AI in High School: Theory and Practice
  • Academics
  • Upper School
  • Upper School Principal
AI in High School: Theory and Practice
Max Delgado

During our full-day faculty professional development last November, the Upper School dedicated our time exclusively to AI in the classroom. As a jumping-off place, we began with three things:

  • Students are using AI more than we realize: If current trends hold, AI use will become increasingly frictionless, making it more ubiquitous and passive in daily life. This means students will put less effort in but get more out. And they are using AI at rates that far exceed adult use.
  • The pace of change for AI is hard to predict (although many are trying): Despite headlines and confident predictions, the most honest posture is to admit that no one knows where AI is going. This creates a volatile and unpredictable moment for schools.
  • And lastly, to date, there is very little regulation: The sandbox our students are exploring has almost no external guardrails. Unless federal or state agencies create meaningful limits—and there is no indication this will happen soon—schools and families will be responsible for establishing boundaries around student use.

Some of us are excited by all this. Some are worried. Most are both.

These three realities create a new central question for schools like CA: How do we show up for kids in the middle of all this?

AI is a weather pattern

At the Upper School, we’ve decided to think about AI as a weather pattern. This isn’t the typical approach to educational questions, where the temptation is to frame emergent movements as happy solutions or looming crises, but doing so flattens AI’s complexity. But AI doesn’t flatten. It expands. So we must acknowledge that AI is happening now, it’s happening to everyone, and the forecast keeps changing. And because you can’t change the weather, we must decide how to dress for the conditions—and assume the conditions will change again.

This requires letting go of old ideas.

Schools love solutions. They are comforting and familiar to schools. And while we wish that AI might fit into a solution paradigm, meaning it fixes, enhances, or advances a narrow and well-understood educational question, that’s not what’s happening here. Instead, our challenge is to develop a posture for a reality we can’t forecast. Any AI framework we adopt should meet this moment—and remain flexible enough to keep us from the fragile temptation to treat any stance as permanent.
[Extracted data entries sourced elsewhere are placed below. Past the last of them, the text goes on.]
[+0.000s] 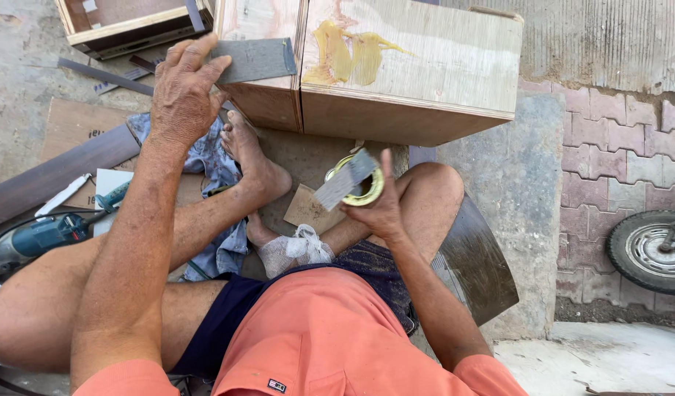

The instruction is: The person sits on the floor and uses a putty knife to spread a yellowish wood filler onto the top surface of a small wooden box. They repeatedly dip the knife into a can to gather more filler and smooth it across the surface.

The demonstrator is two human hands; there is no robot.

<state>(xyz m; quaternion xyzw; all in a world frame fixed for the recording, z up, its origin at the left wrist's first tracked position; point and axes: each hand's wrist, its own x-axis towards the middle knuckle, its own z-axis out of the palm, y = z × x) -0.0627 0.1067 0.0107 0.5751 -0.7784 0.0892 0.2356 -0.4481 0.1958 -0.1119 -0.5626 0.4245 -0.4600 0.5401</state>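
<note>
Down on the rough concrete floor (499,191) outdoors, we're sitting cross-legged, brick paving (616,147) at 3 o'clock with a small wheel (649,249) on it; a plywood box (374,66) smeared with yellow glue (348,55) sits at 12; our left hand (182,92) presses a grey laminate strip (257,60) flat onto the box, fingers curled over its end; our right hand (378,209) pinches a small grey spreader (345,180) over the open glue tin (359,183), just below the box; a blue power tool (33,238) lies at 9.
</note>
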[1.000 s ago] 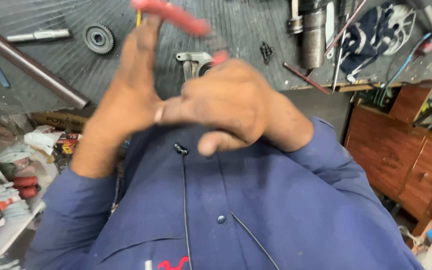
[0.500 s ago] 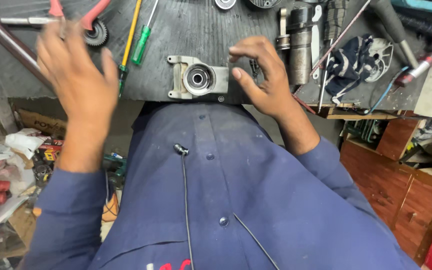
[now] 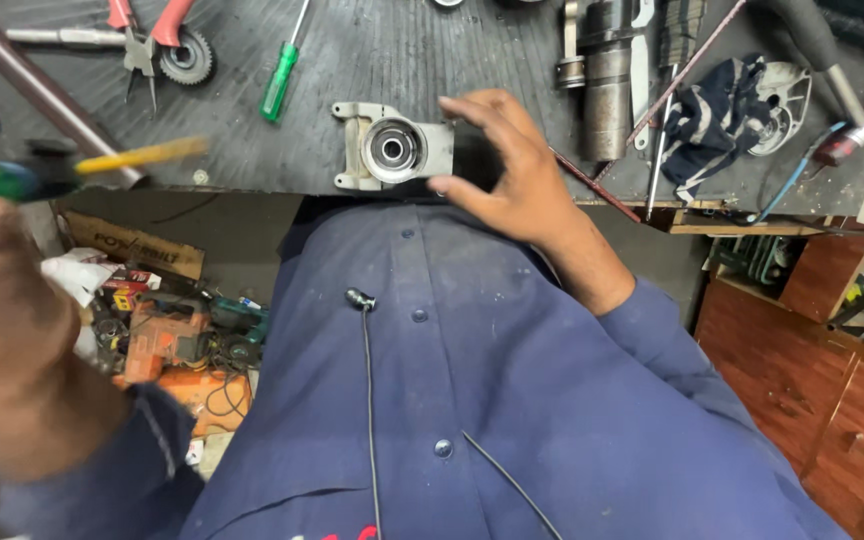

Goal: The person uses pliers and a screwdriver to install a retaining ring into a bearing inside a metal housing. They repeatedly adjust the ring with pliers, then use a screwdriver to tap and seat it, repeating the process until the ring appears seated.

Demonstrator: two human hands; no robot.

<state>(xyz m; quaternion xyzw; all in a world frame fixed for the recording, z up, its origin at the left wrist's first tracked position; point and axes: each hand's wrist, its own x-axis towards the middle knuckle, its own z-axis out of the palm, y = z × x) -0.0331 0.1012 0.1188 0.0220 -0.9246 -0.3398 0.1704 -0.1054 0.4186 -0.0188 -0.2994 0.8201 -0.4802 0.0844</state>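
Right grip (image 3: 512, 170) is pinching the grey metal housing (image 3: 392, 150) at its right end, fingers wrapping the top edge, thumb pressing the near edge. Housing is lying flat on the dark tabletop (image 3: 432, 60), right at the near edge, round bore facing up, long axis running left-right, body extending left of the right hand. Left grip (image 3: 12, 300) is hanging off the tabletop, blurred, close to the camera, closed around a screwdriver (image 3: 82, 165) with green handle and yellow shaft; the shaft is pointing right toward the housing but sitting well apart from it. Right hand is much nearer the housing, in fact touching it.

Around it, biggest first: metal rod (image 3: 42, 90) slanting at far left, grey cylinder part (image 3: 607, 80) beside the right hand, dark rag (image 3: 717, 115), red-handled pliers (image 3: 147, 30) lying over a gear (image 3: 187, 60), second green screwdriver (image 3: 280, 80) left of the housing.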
The framework we’ve adopted—and the one we’ve shared with students—is our best effort to answer this immediate and messy question: What clarity do students need today about how AI should inform their academic work, and what kinds of exploration are appropriate under the guidance of their teacher?

For now, the baseline rule is straightforward: Students should assume no AI use unless explicitly guided by their teacher through this framework.

Impossible questions

We’re also starting from the position that it’s safer to assume we’re wrong about what might unfold with AI than to assume we can predict its trajectory. Knowing you’re probably wrong offers a strange kind of freedom. As a division, it means we can do far more if we embrace that the real risk for the Upper School isn’t being wrong—it’s becoming rigid.
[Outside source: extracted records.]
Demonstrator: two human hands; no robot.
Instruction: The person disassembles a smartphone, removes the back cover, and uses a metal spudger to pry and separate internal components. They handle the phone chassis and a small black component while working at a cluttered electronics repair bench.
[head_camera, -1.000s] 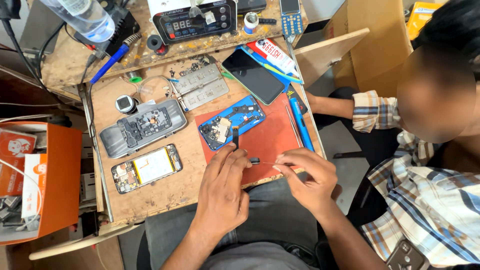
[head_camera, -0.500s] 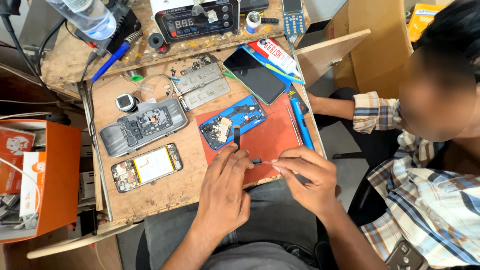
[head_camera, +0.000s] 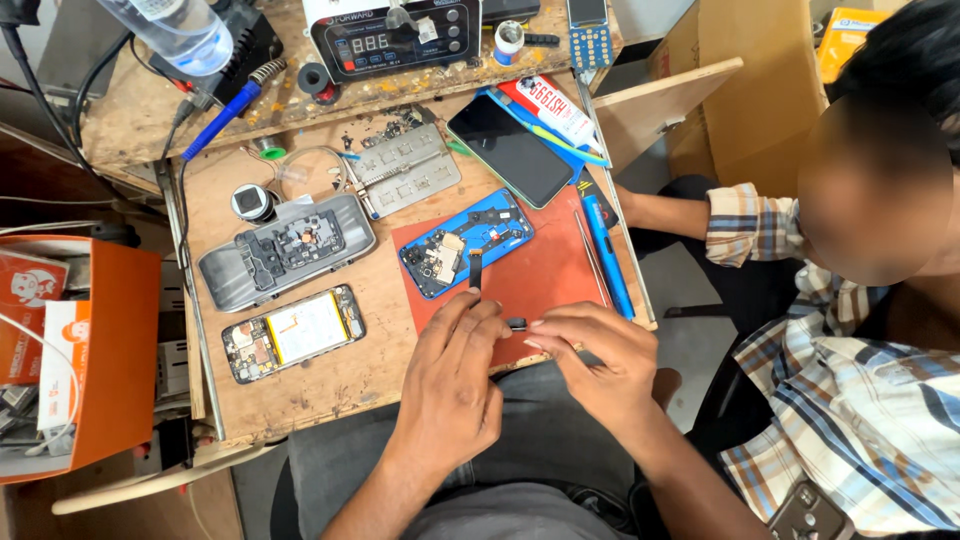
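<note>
Both hands have drawn closer together over the near edge of the red mat (head_camera: 545, 275) since a second ago, closing on a small dark part (head_camera: 516, 324).

Left hand (head_camera: 455, 370) has its fingertips pinched together at that part, with a short black strip standing up above them toward the blue phone frame (head_camera: 466, 243); right hand (head_camera: 600, 360) lies curled with its fingertips together, touching the part from the other side, so the piece sits between the two hands near the bench's front edge. Room is tight: blue pen tool (head_camera: 605, 255) and tweezers (head_camera: 590, 255) lie just to the right by the bench edge, the opened phone (head_camera: 293, 332) and grey phone shell (head_camera: 287, 250) to the left. Bare wood shows only in front of the opened phone.
</note>
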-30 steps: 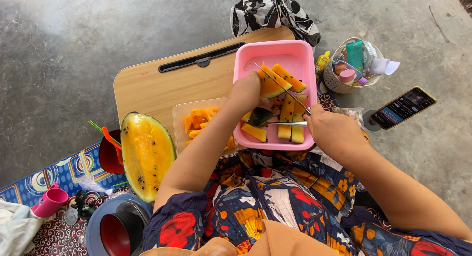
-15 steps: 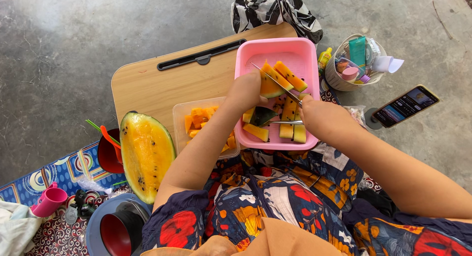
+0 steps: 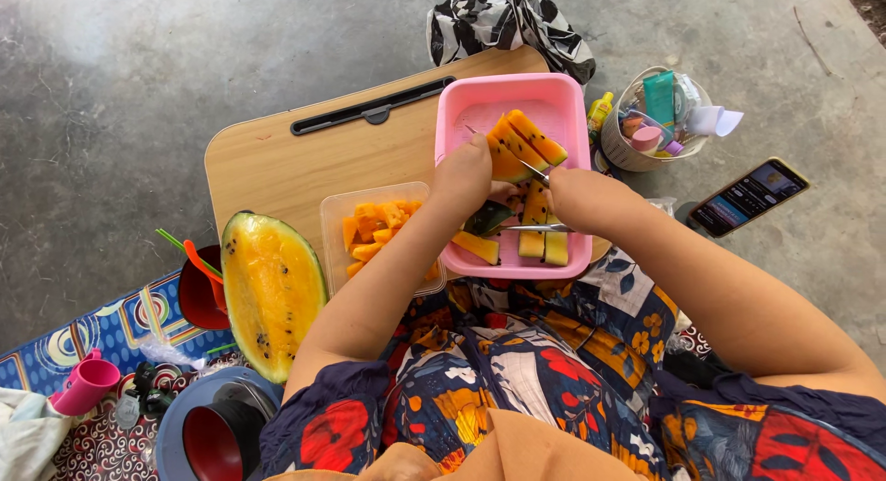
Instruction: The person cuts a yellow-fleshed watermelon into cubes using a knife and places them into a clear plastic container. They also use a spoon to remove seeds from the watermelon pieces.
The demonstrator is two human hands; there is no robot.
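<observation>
From the head camera, your left hand [image 3: 461, 178] reaches into the pink tray [image 3: 572, 102] and pinches a yellow melon slice [image 3: 509, 153] by its near end, fingers pressed onto the flesh so it stays put under the blade. Your right hand [image 3: 583, 197] is curled shut around a knife [image 3: 533, 172]; the handle is hidden in the fist, and the thin blade runs up and left across the slice, near the left fingertips. A second metal blade or utensil [image 3: 535, 228] lies flat in the tray just below; I cannot tell whether the right hand also touches it.

The tray sits on the right end of the wooden lap table [image 3: 277, 162], close to your body, so both hands work over it. More cut slices [image 3: 544, 246] lie at its near edge. Left of it, a clear tub [image 3: 334, 213] holds small melon chunks, within easy reach. Further left, the melon half [image 3: 270, 292] rests cut face up on the mat. A phone [image 3: 748, 197] lies far right on the floor.
</observation>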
Many traditions—intellectual and faith-based alike—have built frameworks for approaching “impossible questions,” the kinds of questions that never settle into a final answer. Anyone who works in schools already knows this terrain. Raising kids generates an endless stream of these impossible questions; there is no single response sturdy enough to carry a child from infancy to adulthood and still meet the shifting developmental, emotional, and moment-specific needs that growing humans will require.
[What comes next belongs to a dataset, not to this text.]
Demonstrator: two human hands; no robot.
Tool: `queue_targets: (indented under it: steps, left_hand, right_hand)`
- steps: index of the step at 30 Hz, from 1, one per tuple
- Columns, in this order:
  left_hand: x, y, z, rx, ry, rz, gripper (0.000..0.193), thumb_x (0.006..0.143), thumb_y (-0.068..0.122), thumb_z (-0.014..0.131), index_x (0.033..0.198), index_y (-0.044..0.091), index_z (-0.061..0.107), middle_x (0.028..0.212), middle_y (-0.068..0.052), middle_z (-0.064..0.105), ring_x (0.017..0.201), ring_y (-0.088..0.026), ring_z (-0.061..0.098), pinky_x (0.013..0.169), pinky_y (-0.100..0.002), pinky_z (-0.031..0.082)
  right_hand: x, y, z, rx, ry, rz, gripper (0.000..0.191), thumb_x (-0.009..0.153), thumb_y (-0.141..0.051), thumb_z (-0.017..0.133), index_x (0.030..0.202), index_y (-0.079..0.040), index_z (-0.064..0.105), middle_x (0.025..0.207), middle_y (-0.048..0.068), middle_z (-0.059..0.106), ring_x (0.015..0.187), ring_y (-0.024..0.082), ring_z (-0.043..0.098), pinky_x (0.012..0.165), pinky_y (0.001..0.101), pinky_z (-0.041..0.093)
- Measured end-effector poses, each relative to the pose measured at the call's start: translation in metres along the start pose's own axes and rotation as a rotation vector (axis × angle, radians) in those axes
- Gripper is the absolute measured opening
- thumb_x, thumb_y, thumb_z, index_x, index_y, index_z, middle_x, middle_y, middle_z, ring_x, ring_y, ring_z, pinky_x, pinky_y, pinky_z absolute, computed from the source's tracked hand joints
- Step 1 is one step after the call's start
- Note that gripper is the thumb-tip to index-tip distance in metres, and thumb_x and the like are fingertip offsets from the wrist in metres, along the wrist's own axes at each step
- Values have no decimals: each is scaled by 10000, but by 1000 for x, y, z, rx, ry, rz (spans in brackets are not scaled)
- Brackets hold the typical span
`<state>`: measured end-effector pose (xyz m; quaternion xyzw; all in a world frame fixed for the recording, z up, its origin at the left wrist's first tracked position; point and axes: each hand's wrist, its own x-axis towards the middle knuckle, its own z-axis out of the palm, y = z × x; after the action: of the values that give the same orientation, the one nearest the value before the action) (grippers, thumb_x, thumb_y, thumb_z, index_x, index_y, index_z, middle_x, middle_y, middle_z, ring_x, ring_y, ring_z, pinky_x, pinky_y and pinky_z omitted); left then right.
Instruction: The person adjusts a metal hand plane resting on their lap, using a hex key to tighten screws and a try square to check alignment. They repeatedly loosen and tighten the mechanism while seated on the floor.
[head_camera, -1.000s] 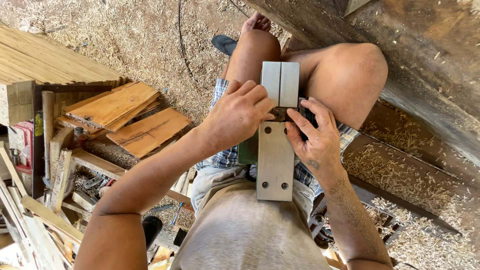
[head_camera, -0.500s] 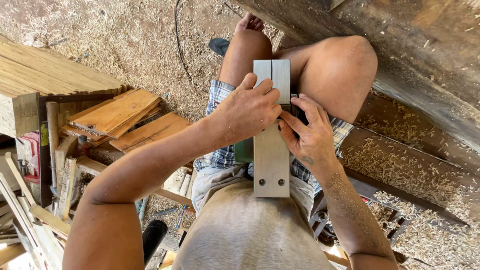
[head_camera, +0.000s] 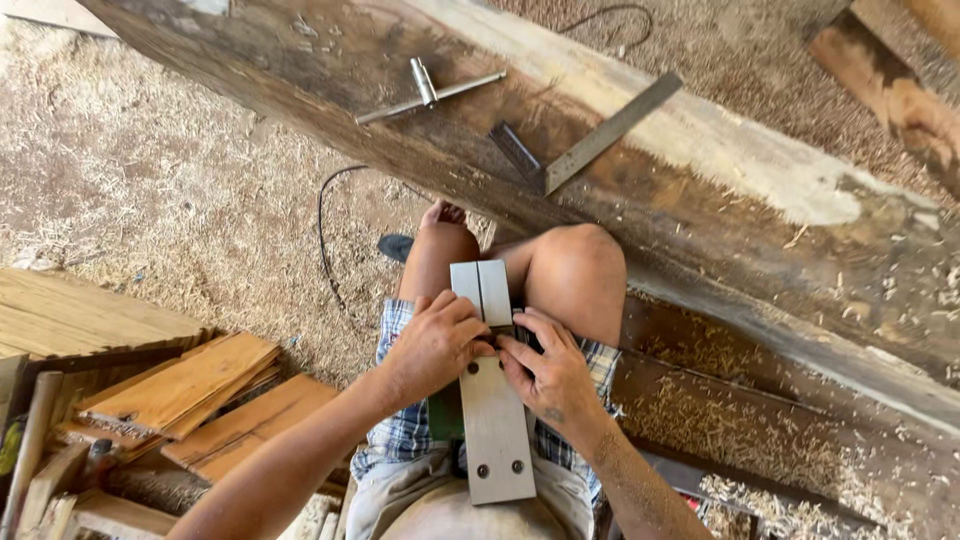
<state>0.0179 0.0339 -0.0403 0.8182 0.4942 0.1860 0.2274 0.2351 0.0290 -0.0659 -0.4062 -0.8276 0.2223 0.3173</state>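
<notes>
A person sits with a long grey metal plate (head_camera: 492, 400) lying flat along their lap, and everything here is told from that plate. It looks like the flat bottom of a power tool, with a green body part just showing at its left edge, but the rest of the tool is hidden. The left hand (head_camera: 436, 342) lies on the left side of the plate, near the middle, with its fingers curled down onto the metal. The right hand (head_camera: 548, 368) lies on the right side of the plate, and its fingers press at the same spot. The two hands are close together, fingertips nearly touching, both pushing on the plate and not wrapped round it. The far end of the plate rests between the bare knees. Beyond the plate, a big dark wooden beam (head_camera: 700, 190) crosses the view. On the beam, past the far end of the plate, lie a metal try square (head_camera: 590, 140) and a T-shaped metal wrench (head_camera: 428, 90). To the left of the plate sits a pile of short wooden boards (head_camera: 200, 390). A thin black cord (head_camera: 325, 230) curls on the sawdust-covered ground (head_camera: 180, 170), past the plate and to its left.
</notes>
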Motion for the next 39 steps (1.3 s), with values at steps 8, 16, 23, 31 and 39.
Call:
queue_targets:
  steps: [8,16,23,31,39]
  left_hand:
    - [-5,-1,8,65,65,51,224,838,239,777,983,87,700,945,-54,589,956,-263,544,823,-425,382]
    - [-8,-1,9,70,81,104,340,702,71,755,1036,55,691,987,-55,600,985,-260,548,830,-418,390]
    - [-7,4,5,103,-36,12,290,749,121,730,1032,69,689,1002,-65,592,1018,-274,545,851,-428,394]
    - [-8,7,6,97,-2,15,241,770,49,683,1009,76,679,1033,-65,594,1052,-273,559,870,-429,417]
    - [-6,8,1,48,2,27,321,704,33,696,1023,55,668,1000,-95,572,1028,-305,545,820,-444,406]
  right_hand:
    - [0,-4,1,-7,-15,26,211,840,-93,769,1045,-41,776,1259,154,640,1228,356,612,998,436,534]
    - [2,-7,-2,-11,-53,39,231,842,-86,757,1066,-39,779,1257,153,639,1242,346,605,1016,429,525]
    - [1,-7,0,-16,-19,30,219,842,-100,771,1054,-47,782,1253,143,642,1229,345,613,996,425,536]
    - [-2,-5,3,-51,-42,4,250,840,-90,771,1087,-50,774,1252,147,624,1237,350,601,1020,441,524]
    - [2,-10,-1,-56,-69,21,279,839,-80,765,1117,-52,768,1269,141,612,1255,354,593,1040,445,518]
Design theorists Horst Rittel and Melvin Webber call these “wicked questions”—the kinds of realities that introduce complexity, contradiction, and discomfort without the promise of permanent resolution. As soon as you land on an answer, the question evolves, making your answer outdated or moot.

AI in education introduces a whole set of these impossible questions:

  • If AI can generate competent work instantly, what does learning mean?
  • If AI can pass our tests, what are those tests measuring?
  • If everything can be optimized, what do we lose in the process?
  • If AI reduces struggle, how do we teach students the value of struggle?

Impossible questions are ones you can’t “tap out” of. Unlike a job, city, or neighborhood you’ve outgrown; unlike an old habit that keeps holding you back; unlike a game you just can’t win—these aren’t the kinds of questions you can forfeit or sidestep by letting go, moving on, or moving somewhere new. Impossible questions are persistent and insistent. They follow you wherever you go.

Do the next right thing

Our approach is simple: Do the next right thing, recognizing that “right” today may not be “right” tomorrow. We are more interested in an AI posture than an AI policy. 

Part of doing the next right thing is to own that we’re not celebrating AI, nor are we catastrophizing it—that’s predictive thinking. Instead, we’re navigating it as a reality: one with little regulation, fast adoption, and an uncertain future.

And this is where Upper School faculty are uniquely equipped. We got into education because we want to be the adults in the room when kids need adults mos—when things are unclear, when it’s hard to tell the difference between things falling apart or being reorganized. Showing up for kids is the most reliable compass we have. 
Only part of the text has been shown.